> **Problem details**:
Return the whole listing unchanged. Drop the images.

> **Data section**:
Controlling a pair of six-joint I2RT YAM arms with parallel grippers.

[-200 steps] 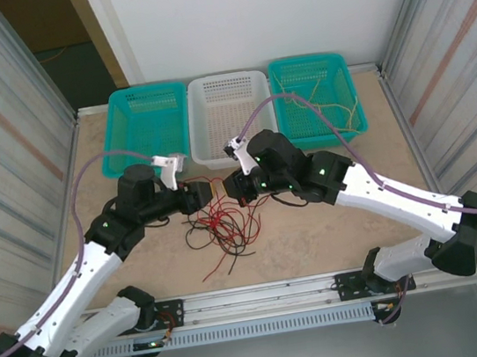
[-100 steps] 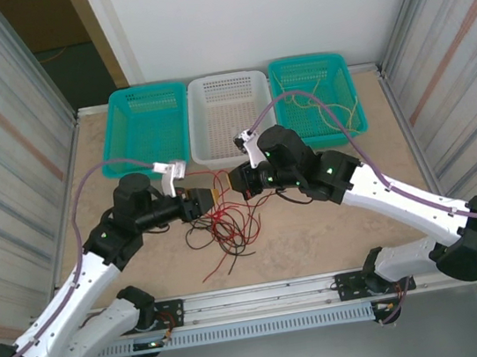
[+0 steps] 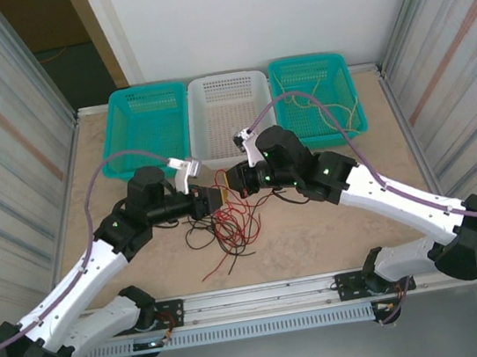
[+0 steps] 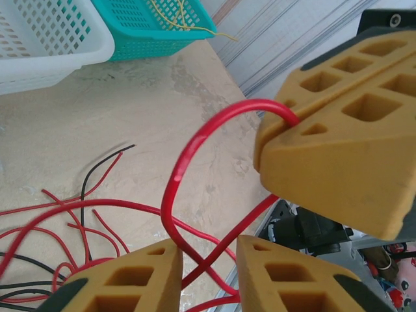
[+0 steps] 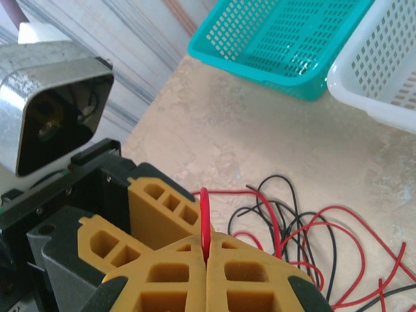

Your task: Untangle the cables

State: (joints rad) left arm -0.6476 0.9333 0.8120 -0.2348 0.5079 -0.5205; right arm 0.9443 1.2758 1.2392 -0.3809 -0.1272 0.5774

> **Completed task**:
Controlling a pair of six-joint I2RT YAM arms with parallel grippers.

[-200 steps] 
[-100 steps] 
[+0 steps] 
[+0 steps] 
[+0 steps] 

Your task: Untangle the cables

State: (joints rad) left arm -0.6476 0.9333 0.8120 -0.2348 0.5079 -0.5205; right arm 0.9443 1.2758 1.2392 -0.3809 -0.1272 0.5774

Nothing else belongs in the output.